- **What is needed**: Repeat the listing word for word. Leave every picture out.

- **Material provided**:
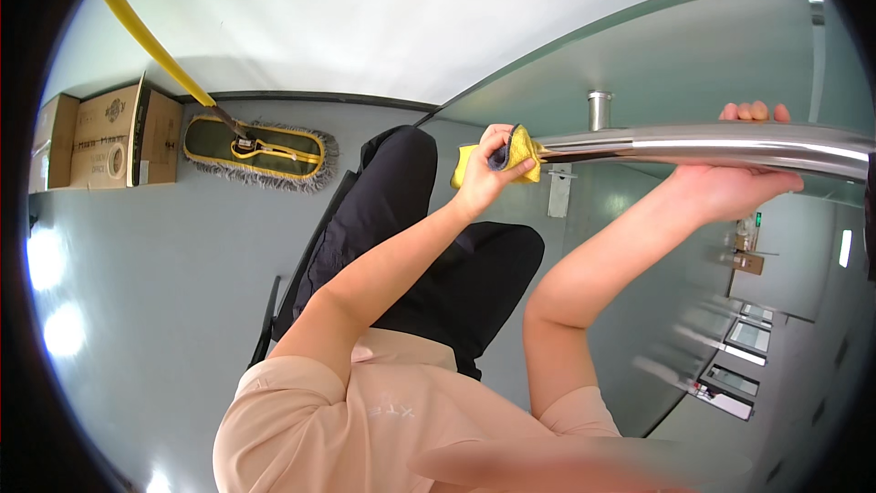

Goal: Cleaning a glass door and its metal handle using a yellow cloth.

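Observation:
A polished metal tubular door handle (671,148) runs across the right side, in front of a glass panel (698,55). My left hand (494,164) holds a folded yellow cloth with a grey side (523,159) around the near-left end of the tube. Further right, my right hand (725,188) grips the same tube. Its palm lies against the lower side and its fingertips show over the upper side. A short metal standoff (599,109) joins the handle to the glass. Part of the tube's left end is hidden by the cloth.
A flat dust mop (274,150) with a yellow handle (154,41) rests on the grey floor (171,267) by the white wall (308,14). Cardboard boxes (102,133) stand at far left. A metal fitting (560,192) shows below the handle. My bent knees (404,157) are below my arms.

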`<state>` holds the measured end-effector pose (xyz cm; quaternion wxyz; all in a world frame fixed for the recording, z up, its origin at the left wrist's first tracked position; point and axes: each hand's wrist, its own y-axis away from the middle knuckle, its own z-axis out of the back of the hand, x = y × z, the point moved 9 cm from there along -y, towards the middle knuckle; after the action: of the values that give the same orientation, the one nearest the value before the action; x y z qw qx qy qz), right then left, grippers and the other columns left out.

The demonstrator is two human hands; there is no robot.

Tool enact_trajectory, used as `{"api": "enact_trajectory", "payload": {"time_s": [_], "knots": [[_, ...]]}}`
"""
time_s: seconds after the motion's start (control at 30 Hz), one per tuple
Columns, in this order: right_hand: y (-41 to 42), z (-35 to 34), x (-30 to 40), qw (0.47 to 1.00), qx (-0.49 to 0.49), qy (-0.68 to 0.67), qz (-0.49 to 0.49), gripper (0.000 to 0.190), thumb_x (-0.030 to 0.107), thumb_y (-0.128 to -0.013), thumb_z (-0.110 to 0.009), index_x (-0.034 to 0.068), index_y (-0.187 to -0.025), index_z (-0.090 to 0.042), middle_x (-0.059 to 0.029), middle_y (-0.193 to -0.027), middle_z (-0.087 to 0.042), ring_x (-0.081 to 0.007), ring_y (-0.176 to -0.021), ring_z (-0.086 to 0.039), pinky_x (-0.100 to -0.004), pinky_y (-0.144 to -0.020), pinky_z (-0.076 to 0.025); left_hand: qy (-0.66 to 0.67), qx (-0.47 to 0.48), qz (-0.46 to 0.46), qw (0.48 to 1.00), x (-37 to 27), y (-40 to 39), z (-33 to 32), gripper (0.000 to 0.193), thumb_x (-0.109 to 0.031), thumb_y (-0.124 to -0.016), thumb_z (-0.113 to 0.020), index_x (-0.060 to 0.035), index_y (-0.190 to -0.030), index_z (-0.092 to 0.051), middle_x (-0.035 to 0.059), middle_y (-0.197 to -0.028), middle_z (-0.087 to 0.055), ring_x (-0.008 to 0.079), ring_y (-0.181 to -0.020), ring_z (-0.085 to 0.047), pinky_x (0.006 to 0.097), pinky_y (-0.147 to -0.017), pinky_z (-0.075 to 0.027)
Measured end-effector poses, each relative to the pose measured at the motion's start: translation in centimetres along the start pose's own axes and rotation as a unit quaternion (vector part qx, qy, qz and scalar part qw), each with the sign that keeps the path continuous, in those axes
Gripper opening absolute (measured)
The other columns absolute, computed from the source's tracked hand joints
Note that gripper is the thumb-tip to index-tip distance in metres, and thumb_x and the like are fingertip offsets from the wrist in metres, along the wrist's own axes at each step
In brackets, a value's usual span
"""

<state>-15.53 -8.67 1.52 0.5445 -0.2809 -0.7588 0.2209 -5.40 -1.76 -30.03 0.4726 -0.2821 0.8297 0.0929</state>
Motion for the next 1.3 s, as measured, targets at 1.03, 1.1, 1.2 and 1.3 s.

- **Response to the task**:
Goal: Cleaning a glass door and its metal handle using a yellow cloth.

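Observation:
A polished metal tubular door handle (671,148) runs across the right side, in front of a glass panel (698,55). My left hand (494,164) holds a folded yellow cloth with a grey side (523,159) around the near-left end of the tube. Further right, my right hand (725,188) grips the same tube. Its palm lies against the lower side and its fingertips show over the upper side. A short metal standoff (599,109) joins the handle to the glass. Part of the tube's left end is hidden by the cloth.
A flat dust mop (274,150) with a yellow handle (154,41) rests on the grey floor (171,267) by the white wall (308,14). Cardboard boxes (102,133) stand at far left. A metal fitting (560,192) shows below the handle. My bent knees (404,157) are below my arms.
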
`<state>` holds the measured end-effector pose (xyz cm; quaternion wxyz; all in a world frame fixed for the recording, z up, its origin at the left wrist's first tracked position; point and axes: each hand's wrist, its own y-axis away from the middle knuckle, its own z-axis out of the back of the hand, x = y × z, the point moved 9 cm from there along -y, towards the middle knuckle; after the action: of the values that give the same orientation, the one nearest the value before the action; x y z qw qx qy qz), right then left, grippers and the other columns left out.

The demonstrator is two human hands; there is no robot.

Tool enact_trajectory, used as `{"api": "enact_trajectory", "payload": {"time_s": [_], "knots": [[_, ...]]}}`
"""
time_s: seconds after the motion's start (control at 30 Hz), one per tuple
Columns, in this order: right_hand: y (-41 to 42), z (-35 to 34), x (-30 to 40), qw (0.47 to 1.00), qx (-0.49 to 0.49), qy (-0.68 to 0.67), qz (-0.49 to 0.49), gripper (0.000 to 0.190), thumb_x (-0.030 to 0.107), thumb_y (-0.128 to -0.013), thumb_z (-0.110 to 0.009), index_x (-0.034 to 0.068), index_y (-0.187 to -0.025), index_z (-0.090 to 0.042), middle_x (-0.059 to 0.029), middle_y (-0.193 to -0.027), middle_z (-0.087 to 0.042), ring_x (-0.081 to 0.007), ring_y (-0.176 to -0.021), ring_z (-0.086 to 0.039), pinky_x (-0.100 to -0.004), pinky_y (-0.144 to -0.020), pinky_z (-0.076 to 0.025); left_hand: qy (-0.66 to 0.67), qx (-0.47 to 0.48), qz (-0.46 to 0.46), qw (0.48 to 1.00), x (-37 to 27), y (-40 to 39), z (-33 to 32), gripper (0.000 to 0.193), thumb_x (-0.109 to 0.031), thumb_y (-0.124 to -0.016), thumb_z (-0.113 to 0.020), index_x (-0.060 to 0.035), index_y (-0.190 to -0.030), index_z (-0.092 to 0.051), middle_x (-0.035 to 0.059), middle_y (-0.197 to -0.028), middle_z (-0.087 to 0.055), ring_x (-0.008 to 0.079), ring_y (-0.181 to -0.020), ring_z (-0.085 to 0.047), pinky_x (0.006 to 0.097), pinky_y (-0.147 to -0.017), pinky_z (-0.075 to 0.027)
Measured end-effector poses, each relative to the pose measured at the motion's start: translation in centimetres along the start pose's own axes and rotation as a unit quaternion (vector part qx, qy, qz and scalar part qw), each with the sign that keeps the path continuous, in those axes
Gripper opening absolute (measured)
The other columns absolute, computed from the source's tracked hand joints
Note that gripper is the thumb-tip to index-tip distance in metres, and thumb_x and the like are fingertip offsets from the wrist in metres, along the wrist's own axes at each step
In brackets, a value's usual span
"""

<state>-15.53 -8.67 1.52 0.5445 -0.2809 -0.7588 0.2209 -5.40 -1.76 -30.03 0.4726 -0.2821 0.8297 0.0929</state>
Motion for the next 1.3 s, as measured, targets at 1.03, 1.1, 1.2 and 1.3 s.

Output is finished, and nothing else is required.